The Napster campaign will include an ad during the Super Bowl this weekend.
Hardware companies supporting the campaign are Creative Labs, Dell and iRiver, and retailers supporting the launch include Best Buy.
Napster To Go service, launched in preview form late last year, lets consumers download any song from the service’s entire 1 million-song catalog for a monthly $14.95 subscription fee. The songs can be played from a PC’s hard drive and be transferred to compliant portables. PC-stored songs “time out” if the subscription lapses. Songs on the portables time out unless the portables are periodically connected to the PC.
The service allows consumers to listen to tens of thousands of downloaded songs stored on their portables without paying up to a buck apiece for them. Apple has said it has no plans for such a service for iTunes.
At least six portables will support Napster To Go at launch. They are the Creative Zen Micro, Gateway MP3 Photo Jukebox and iRiver H10, along with Portable Media Centers from Creative, iRiver and Samsung. Two other music portables, the Samsung YH-920 and Dell Pocket DJ, will be compliant with a software download available within a few weeks of yesterday’s launch.

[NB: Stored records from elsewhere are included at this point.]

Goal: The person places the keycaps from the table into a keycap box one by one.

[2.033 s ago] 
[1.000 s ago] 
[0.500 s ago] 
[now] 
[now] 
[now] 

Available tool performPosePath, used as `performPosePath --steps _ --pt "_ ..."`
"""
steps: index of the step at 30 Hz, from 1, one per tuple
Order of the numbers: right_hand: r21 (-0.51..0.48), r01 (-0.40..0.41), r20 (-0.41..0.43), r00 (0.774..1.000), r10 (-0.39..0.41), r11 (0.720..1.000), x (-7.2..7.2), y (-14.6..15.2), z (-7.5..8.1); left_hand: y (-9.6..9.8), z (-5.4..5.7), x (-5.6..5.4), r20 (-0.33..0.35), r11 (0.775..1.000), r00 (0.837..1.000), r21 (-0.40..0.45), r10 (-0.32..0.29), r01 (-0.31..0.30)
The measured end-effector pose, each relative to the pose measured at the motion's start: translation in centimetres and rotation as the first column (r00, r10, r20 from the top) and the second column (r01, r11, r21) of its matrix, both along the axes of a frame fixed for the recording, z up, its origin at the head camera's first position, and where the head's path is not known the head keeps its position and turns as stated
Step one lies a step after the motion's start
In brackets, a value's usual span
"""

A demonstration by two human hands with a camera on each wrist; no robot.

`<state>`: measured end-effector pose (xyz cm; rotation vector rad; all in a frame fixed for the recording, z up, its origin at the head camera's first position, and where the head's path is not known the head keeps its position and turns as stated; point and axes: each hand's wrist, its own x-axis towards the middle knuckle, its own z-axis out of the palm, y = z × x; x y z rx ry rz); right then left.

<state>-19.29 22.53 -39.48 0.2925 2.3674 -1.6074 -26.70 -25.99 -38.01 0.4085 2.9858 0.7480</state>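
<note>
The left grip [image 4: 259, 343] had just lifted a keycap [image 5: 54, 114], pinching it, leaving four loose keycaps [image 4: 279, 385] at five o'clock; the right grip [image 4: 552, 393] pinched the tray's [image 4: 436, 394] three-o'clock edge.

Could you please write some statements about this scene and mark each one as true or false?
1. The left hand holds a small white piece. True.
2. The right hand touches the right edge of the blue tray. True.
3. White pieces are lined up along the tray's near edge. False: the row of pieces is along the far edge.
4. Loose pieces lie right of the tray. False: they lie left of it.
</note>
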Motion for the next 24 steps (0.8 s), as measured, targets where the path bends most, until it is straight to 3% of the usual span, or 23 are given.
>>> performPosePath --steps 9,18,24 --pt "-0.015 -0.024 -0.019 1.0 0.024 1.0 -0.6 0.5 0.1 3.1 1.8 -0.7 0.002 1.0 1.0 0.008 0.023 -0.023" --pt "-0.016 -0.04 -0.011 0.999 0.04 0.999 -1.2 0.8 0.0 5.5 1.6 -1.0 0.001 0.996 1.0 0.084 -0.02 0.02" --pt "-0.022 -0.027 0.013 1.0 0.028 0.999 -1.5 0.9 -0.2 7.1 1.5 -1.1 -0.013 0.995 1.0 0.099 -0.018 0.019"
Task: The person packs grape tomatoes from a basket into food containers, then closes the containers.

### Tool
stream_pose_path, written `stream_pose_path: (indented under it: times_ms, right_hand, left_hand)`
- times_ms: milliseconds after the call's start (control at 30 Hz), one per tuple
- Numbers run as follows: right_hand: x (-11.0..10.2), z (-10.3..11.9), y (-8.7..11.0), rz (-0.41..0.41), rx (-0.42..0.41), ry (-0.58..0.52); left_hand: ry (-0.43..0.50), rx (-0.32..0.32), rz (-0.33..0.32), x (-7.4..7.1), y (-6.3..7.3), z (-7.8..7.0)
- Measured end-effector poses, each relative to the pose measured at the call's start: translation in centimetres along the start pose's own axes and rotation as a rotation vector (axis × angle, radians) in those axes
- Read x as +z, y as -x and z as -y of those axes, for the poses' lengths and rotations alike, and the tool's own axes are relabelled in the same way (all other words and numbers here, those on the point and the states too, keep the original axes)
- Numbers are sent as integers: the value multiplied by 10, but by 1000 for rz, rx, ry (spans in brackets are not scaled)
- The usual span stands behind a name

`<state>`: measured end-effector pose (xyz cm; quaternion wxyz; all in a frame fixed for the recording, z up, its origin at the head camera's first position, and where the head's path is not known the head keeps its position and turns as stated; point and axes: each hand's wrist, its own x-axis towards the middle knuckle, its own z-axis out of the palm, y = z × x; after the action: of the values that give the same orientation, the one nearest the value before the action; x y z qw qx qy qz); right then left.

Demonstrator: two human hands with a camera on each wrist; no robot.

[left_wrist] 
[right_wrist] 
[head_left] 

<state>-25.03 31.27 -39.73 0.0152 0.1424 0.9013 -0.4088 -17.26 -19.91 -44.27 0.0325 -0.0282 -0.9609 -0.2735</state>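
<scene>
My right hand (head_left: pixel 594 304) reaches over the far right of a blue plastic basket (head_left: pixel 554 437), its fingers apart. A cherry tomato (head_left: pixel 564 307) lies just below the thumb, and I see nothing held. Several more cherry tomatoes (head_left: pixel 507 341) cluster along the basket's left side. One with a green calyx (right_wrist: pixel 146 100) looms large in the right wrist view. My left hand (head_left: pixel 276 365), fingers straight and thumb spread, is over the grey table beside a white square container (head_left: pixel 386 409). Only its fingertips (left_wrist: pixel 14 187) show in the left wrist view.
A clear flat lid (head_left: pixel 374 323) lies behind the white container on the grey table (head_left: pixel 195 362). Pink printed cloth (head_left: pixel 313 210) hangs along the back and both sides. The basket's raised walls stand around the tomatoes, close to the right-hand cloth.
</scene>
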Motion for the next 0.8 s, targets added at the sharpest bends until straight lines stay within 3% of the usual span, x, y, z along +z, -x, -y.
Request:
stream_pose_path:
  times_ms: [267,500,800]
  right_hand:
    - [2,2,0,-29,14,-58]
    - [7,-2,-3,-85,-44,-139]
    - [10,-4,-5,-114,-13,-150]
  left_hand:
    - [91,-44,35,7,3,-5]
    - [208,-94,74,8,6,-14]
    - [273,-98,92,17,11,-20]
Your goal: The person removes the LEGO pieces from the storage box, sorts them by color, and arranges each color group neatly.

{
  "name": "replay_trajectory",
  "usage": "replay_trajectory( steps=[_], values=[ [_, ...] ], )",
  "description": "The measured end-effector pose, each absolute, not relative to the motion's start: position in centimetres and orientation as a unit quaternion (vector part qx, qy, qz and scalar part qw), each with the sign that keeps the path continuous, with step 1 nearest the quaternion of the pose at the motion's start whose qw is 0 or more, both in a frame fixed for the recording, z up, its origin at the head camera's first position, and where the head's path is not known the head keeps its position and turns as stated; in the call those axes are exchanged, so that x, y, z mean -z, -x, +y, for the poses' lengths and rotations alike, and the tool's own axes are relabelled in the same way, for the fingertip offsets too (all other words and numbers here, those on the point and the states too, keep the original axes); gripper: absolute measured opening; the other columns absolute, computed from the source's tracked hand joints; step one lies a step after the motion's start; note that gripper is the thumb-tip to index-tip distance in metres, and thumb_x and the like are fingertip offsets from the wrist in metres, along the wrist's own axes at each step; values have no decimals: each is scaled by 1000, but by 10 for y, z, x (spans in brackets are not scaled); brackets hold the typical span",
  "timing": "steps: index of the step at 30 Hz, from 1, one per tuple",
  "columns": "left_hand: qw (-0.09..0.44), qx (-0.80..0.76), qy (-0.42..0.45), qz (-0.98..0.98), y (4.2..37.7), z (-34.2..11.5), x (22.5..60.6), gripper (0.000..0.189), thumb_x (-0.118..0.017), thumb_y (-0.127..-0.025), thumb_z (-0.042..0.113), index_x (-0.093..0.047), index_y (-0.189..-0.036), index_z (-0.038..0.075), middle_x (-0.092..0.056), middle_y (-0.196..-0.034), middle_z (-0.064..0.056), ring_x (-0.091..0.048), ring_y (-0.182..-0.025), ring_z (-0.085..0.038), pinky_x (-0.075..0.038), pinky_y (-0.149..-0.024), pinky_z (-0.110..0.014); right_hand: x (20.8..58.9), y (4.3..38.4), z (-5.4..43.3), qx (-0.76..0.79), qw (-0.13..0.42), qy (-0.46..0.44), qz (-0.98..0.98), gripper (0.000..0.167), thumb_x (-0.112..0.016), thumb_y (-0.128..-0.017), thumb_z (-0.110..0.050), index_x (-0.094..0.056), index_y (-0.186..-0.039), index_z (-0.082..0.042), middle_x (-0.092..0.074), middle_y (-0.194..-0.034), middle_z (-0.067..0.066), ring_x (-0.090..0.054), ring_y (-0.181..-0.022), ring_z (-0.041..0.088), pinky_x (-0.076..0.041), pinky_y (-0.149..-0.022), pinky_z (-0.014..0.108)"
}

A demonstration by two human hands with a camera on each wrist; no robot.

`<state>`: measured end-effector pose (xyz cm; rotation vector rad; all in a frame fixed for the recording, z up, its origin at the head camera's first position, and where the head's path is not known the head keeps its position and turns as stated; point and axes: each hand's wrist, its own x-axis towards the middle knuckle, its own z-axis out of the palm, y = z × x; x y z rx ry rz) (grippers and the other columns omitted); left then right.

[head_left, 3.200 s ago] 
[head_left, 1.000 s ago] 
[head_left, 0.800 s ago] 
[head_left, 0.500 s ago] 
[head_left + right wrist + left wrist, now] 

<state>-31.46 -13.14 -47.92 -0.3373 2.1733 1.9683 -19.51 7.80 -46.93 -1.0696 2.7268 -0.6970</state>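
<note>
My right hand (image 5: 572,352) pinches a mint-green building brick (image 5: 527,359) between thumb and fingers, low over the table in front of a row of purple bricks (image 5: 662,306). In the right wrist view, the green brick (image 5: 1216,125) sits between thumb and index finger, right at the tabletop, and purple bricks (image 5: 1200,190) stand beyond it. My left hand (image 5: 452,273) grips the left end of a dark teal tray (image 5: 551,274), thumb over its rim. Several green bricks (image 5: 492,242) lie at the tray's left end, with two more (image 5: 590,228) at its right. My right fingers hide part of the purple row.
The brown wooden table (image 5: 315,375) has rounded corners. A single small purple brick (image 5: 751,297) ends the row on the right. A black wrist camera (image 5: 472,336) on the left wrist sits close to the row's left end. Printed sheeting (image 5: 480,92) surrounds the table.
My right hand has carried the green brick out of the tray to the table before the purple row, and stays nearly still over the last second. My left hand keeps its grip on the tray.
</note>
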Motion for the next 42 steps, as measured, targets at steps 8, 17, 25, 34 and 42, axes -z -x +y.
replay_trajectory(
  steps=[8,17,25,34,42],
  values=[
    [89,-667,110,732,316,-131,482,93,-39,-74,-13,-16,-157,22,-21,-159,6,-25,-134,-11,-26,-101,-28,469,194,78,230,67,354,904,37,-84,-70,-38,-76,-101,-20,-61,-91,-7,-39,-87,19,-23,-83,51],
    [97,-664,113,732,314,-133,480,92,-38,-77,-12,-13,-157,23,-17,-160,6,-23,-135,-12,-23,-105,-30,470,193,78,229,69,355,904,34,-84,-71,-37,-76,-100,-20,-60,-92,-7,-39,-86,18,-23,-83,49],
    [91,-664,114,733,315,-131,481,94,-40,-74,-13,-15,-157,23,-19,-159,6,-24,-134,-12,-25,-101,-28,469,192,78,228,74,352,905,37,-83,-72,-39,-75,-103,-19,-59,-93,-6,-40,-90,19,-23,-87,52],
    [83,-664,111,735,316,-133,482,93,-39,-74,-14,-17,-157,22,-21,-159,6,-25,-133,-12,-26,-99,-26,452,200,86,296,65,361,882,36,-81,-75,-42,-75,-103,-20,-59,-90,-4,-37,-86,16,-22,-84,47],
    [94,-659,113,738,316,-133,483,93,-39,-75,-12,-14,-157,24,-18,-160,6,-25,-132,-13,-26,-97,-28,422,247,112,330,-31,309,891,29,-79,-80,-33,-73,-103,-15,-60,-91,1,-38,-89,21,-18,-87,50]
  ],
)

The companies will participate in a “Works With Napster To Go” logo program, which helps consumers identify compliant products at retail. The products will also be included in Napster advertising and will feature one free month of Napster To Go service. Best Buy will offer in-store support of the program and offer many of the compliant devices, Napster said.
The rental model is a throwback in ways to the 2000 launch of the first authorized download sites, which were also subscription-based. The new Napster service, however, features new elements said to eliminate consumers’ objections to the previous efforts, including the ability to transfer “rented” songs to compressed-music portables.
The original sites never achieved mainstream success. For an additional fee, only a handful of PC-stored songs could be permanently transferred to a compressed-music portable, and only a handful of portables supported the services’ codecs. In addition, also for an additional fee, most sites let consumers burn only select songs to a recordable data CD. Also at the time, the downloadable-song selection was also limited to less than 300,000 — a fraction of the music companies’ catalogs.